I am trying to connect to recently updated dss rest url "selectapi.datascope.refinitiv.com" and encountered the following error:
Caused by: javax.net.ssl.SSLHandshakeException: sun.security.validator.ValidatorException: PKIX path building failed: sun.security.provider.certpath.SunCertPathBuilderException: unable to find valid certification path to requested target
Solution tried: Although, I have tried steps mentioned in below Q&A post but din't work, and I also observed that certificate issuer is different. https://community.developers.refinitiv.com/questions/43909/dss-rest-api-ssl-handshake-error.html
It was working earlier with url hosted.datascopeapi.reuters.com, in addition to that it also works in case ssl verification is disabled.

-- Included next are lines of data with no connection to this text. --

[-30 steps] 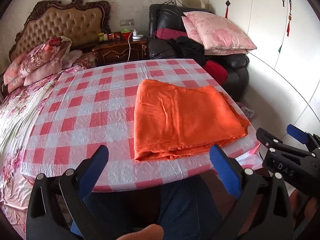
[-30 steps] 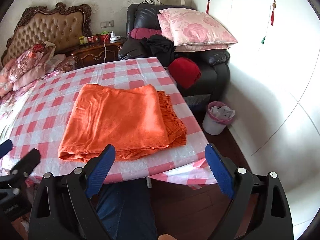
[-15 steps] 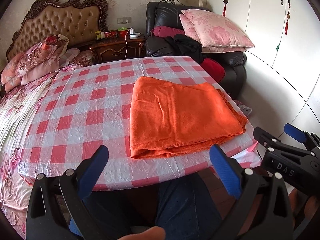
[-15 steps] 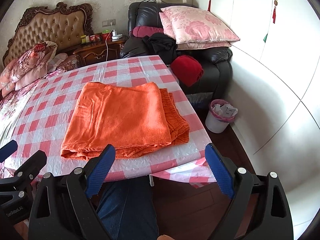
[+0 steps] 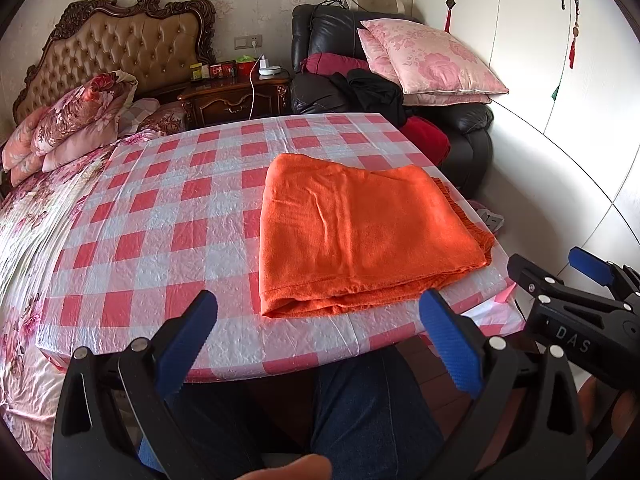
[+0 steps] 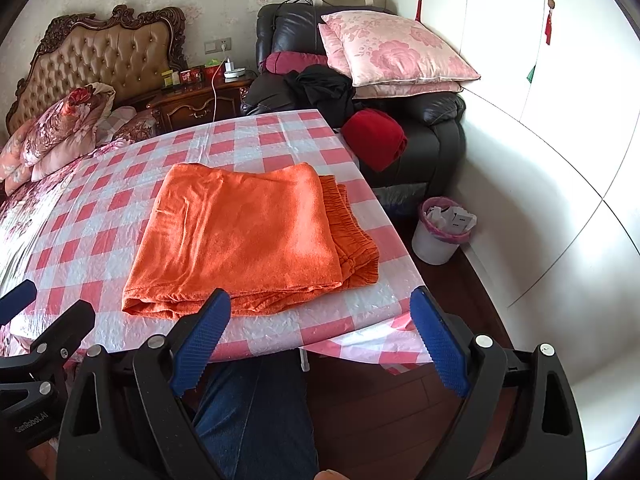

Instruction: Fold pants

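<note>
Orange pants (image 5: 360, 236) lie folded into a flat rectangle on the red-and-white checked table (image 5: 168, 216), near its front right corner. In the right wrist view the pants (image 6: 240, 236) show their gathered waistband sticking out on the right side. My left gripper (image 5: 320, 328) hovers open in front of the table's near edge, short of the pants, nothing between its blue pads. My right gripper (image 6: 320, 324) is also open and empty, held off the table's front right corner. Each gripper appears at the edge of the other's view.
A person's blue-jeaned legs (image 5: 360, 412) are under the near table edge. A bed with floral bedding (image 5: 24, 216) lies left. Behind the table stand a wooden nightstand (image 5: 236, 96) and a black armchair (image 6: 420, 128) with pink pillows. A small waste bin (image 6: 440, 232) sits on the floor right.
Both grippers have pulled back and risen slightly from the table, staying open. The folded pants have not moved.
</note>
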The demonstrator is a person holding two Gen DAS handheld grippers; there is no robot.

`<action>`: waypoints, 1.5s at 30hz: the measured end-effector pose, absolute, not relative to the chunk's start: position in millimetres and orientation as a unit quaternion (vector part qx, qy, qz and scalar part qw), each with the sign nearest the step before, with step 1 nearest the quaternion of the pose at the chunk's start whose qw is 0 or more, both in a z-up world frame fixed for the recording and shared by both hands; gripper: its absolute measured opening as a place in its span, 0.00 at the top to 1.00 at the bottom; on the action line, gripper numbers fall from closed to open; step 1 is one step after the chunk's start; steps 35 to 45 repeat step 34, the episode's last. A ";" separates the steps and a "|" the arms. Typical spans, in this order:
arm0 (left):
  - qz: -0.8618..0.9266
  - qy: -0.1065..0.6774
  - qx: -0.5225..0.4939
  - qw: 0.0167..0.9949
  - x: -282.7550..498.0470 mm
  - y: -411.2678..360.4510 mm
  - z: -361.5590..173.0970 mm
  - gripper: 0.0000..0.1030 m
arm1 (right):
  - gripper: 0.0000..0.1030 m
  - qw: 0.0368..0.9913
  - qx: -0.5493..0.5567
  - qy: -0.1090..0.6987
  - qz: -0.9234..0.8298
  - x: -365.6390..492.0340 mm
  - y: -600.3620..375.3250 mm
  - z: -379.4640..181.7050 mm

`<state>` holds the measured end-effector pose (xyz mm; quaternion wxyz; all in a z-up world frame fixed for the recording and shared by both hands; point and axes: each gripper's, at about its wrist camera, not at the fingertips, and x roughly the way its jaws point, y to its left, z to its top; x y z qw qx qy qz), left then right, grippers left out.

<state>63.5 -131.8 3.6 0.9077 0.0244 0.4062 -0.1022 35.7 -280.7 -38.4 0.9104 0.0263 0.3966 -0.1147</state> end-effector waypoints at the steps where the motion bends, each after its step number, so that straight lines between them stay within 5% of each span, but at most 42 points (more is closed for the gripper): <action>1: -0.102 0.405 0.024 0.908 63.1 -132.1 4.1 0.02 | 0.15 0.911 0.026 0.396 -0.115 35.7 -280.7 -38.3; 45: -0.132 0.382 0.006 0.915 63.0 -133.5 9.4 0.02 | 0.15 0.908 0.032 0.400 -0.120 34.1 -286.0 -43.0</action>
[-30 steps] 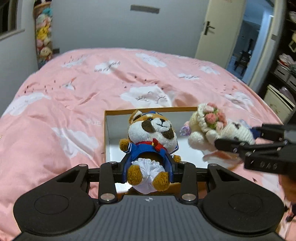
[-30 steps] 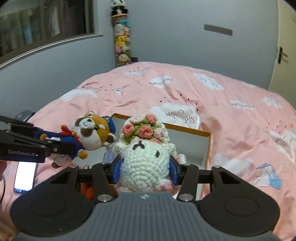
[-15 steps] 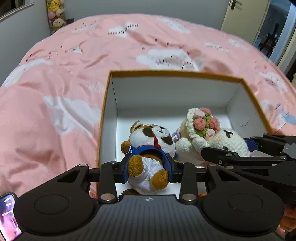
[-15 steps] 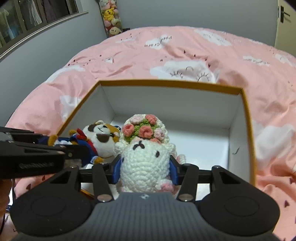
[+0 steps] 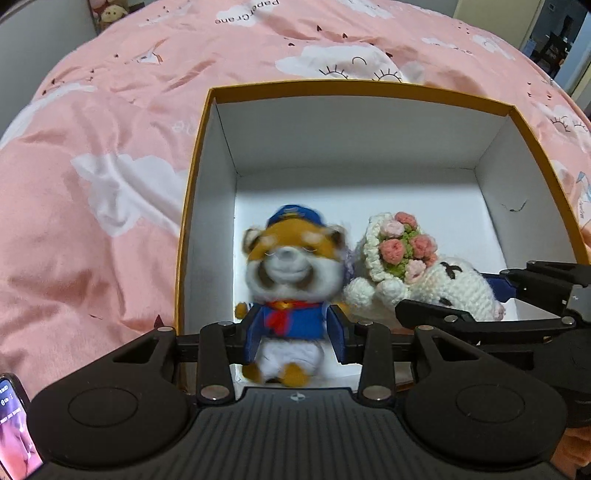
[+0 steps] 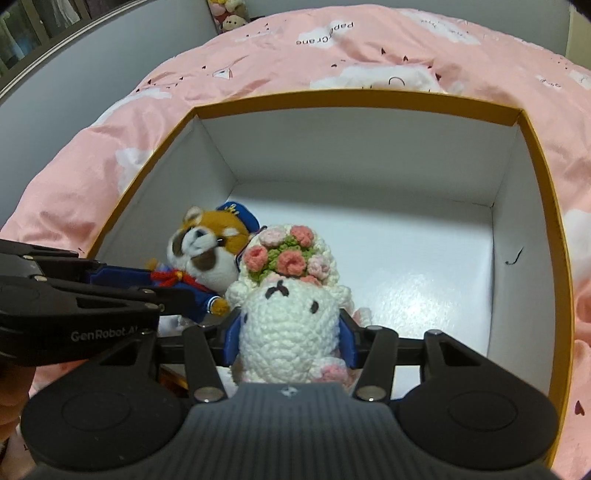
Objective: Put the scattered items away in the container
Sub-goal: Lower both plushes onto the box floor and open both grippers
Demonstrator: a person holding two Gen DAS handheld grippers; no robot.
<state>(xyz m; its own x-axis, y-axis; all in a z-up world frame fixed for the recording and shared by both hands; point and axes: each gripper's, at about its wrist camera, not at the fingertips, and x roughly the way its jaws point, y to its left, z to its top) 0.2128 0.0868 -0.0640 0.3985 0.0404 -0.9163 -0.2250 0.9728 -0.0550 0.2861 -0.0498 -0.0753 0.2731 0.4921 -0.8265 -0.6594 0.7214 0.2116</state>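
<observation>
An open box with an orange rim (image 5: 369,86) and white inside lies on the pink bed; it also shows in the right wrist view (image 6: 369,96). My left gripper (image 5: 294,334) has opened around the raccoon plush in a blue sailor suit (image 5: 293,269), which is blurred and sits low inside the box by the left wall. My right gripper (image 6: 291,341) is shut on the white crocheted sheep with a flower crown (image 6: 288,314), held inside the box beside the raccoon (image 6: 207,254). The sheep also shows in the left wrist view (image 5: 424,273).
The pink cloud-print duvet (image 5: 92,184) surrounds the box. A lit phone (image 5: 14,424) lies at the bottom left. The far and right parts of the box floor (image 6: 424,258) are bare. Stacked plush toys (image 6: 227,14) stand by the far wall.
Both grippers moved down into the box with their toys. The left jaws spread and the raccoon plush has swung upright, blurred, between them. The right gripper still holds the sheep.
</observation>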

Could you please help resolving this issue?
Best Answer
-
From the output, the Issuer of "CN=selectapi1.datascope.refinitiv.com, O=REFINITIV US LLC, STREET=3 Times Square, L=New York, ST=New York, OID.2.5.4.17=10036, C=US" has been changed to "CN=org Primary Proxy SSL Interception Service, OU=org, O=org, L=Sheffield, ST=Yorkshire, C=GB".
chain [0] = [
[
Version: V3
Subject: CN=selectapi1.datascope.refinitiv.com, O=REFINITIV US LLC, STREET=3 Times Square, L=New York, ST=New York, OID.2.5.4.17=10036, C=US
Signature Algorithm: SHA256withRSA, OID = 1.2.840.113549.1.1.11
Key: Sun RSA public key, 2048 bits
modulus: ....
public exponent: 65537
Validity: [From: Thu Feb 25 00:00:00 GMT 2021,
To: Fri Feb 25 23:59:59 GMT 2022]
Issuer: CN=org Primary Proxy SSL Interception Service, OU=org, O=org, L=Sheffield, ST=Yorkshire, C=GB
SerialNumber: [ a398486d 01000000]Typically, for selectapi.datascope.refinitiv.com the issuer should be "COMODO RSA Organization Validation Secure Server CA".

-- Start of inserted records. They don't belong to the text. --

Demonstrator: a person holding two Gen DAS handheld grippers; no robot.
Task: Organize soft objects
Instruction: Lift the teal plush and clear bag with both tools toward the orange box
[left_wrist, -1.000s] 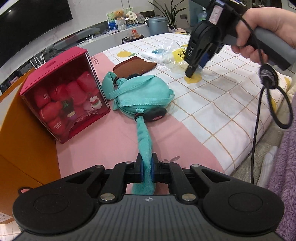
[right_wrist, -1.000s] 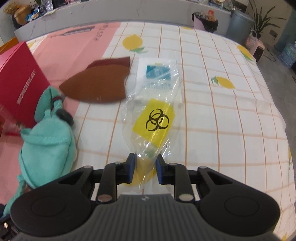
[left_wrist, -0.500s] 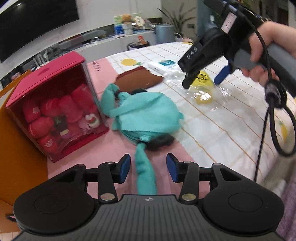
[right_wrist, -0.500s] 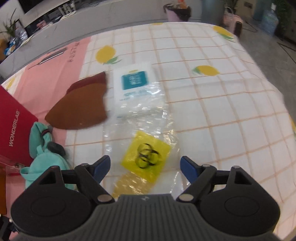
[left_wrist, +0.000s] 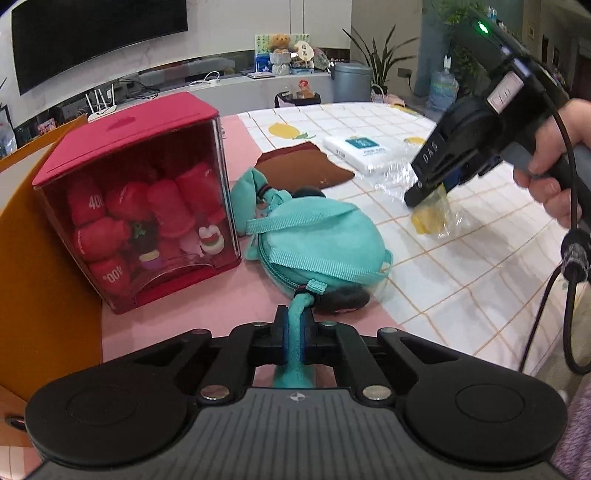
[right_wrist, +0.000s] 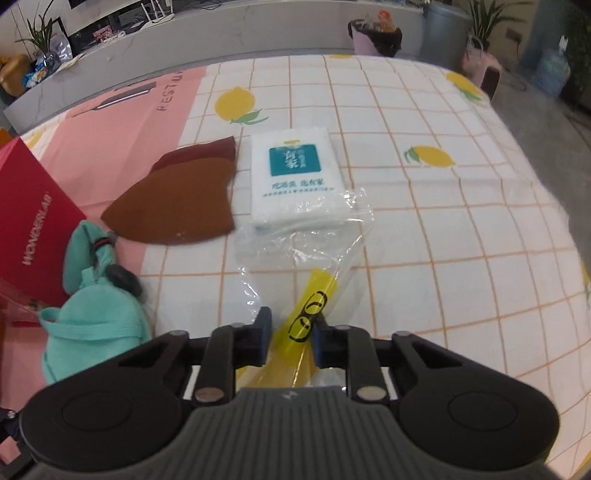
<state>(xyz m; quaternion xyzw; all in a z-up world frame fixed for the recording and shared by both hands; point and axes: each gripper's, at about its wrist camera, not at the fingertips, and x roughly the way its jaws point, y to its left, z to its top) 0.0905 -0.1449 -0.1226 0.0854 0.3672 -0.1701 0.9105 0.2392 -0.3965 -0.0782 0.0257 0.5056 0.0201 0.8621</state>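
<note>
A teal plush pouch (left_wrist: 317, 240) lies on the pink part of the bedsheet, and its thin teal strap (left_wrist: 297, 321) runs toward me. My left gripper (left_wrist: 294, 332) is shut on that strap close to the pouch. The clear plastic bag with a yellow biohazard label (right_wrist: 306, 310) is bunched between the pads of my right gripper (right_wrist: 291, 330), whose jaws are closing on it. In the left wrist view the right gripper (left_wrist: 417, 195) points down at the bag (left_wrist: 432, 218), with a hand (left_wrist: 554, 177) on its handle.
A red box with a clear front (left_wrist: 147, 206) full of red plush pieces stands left of the pouch. A brown cloth (right_wrist: 177, 206) and a white tissue pack (right_wrist: 295, 177) lie beyond the bag. An orange board (left_wrist: 44, 295) borders the left; the bed edge drops off at right.
Both grippers opened wide half a second ago and have closed again. The left one now holds the teal strap nearer the pouch; the right one has the bag bunched up between its pads.
</note>
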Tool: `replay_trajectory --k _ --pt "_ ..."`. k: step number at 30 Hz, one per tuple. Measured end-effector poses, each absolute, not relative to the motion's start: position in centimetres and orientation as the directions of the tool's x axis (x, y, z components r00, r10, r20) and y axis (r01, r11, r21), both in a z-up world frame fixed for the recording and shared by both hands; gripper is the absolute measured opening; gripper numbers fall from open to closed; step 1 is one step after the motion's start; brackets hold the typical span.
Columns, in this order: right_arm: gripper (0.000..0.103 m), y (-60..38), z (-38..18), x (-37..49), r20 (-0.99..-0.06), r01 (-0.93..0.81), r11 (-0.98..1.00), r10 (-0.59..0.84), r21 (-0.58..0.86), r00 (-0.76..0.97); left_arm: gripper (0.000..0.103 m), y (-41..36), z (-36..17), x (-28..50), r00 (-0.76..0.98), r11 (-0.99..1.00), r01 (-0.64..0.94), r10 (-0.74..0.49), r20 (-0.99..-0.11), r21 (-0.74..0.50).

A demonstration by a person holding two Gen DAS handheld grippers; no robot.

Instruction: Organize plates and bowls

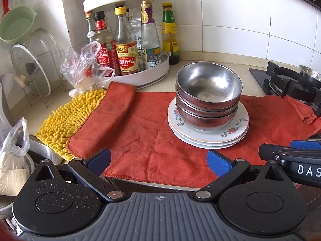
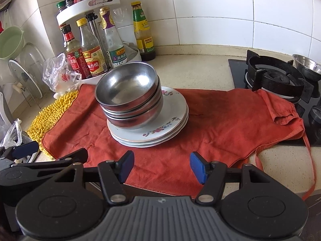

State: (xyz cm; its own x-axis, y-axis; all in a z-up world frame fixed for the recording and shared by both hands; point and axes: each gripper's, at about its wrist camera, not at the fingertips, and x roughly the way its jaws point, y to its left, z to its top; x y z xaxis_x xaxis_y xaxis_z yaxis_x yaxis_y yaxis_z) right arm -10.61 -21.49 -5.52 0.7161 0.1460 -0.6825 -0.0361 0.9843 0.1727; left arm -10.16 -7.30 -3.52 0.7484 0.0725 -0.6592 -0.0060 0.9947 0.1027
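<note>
Three nested steel bowls (image 1: 208, 92) sit on a stack of floral white plates (image 1: 232, 132) on a red cloth (image 1: 140, 128). The same bowls (image 2: 128, 94) and plates (image 2: 170, 118) show in the right wrist view. My left gripper (image 1: 158, 162) is open and empty, low over the cloth's near edge, short of the stack. My right gripper (image 2: 161, 167) is open and empty, also near the cloth's front edge, below the stack. The right gripper's body shows at the left wrist view's right edge (image 1: 291, 156).
A white two-tier rack of sauce bottles (image 1: 128, 60) stands behind the cloth. A yellow chenille mat (image 1: 66, 120), plastic bags (image 1: 86, 66) and pot lids (image 1: 30, 68) lie at left. A gas hob (image 2: 280, 80) with a small steel bowl (image 2: 307, 66) is at right.
</note>
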Motion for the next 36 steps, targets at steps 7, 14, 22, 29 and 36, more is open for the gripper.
replay_trajectory --k 7,14,22,29,36 --pt "0.06 -21.5 -5.2 -10.9 -0.677 -0.032 0.985 0.14 0.169 0.722 0.103 -7.2 -3.2 -10.5 0.754 0.995 -0.004 0.068 -0.653 0.099" --pt "0.06 -21.5 -4.9 -11.4 -0.671 -0.03 0.986 0.136 0.167 0.729 0.102 -7.0 -2.9 -10.9 0.76 0.996 0.002 0.059 -0.648 0.093" --pt "0.06 -21.2 -4.0 -12.1 -0.651 -0.039 0.987 0.131 0.153 0.748 0.102 -6.9 -2.0 -11.7 0.784 0.994 -0.001 0.068 -0.617 0.109" --pt "0.06 -21.1 -3.5 -12.7 -0.642 -0.042 0.989 0.124 0.141 0.757 0.096 -6.4 -1.7 -11.8 0.78 0.998 0.047 -0.006 -0.625 0.049" --pt "0.06 -21.4 -3.5 -13.3 -0.645 -0.023 0.99 0.106 0.136 0.757 0.095 -6.7 -2.0 -12.0 0.772 0.996 0.083 -0.045 -0.634 0.03"
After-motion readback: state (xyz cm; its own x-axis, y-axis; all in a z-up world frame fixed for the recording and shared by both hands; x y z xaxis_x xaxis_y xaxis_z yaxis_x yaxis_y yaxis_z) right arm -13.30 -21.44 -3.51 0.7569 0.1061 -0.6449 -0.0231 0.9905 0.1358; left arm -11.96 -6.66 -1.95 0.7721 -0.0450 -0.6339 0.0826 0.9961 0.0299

I assume that it is a certificate of your internal proxy. You may need to contact your local IT support to verify the problem or you need to install the certificate file for "CN=org Primary Proxy SSL Interception Service".
0
Answers
-
Certificate I see on hitting padlock in url bar
0 -
Hello @xds-support,
I can confirm that I am able to run a java example against:
private String urlHost = "https://selectapi.datascope.refinitiv.com/RestApi/v1";
In order to better understand the issue that you are facing:
- Could you please test with the attached plain Java example, outside any app server/web server, see how this works?DSS2OnDemandIntraDayNew_20210521.zip
- What version of Java do you run?
- Please see this previous discussion thread on certs, make sure the cert is present
0 -
I was using jdk1.8.0_66 earlier but I have upgraded to jdk1.8.0_221. Still facing same old issue.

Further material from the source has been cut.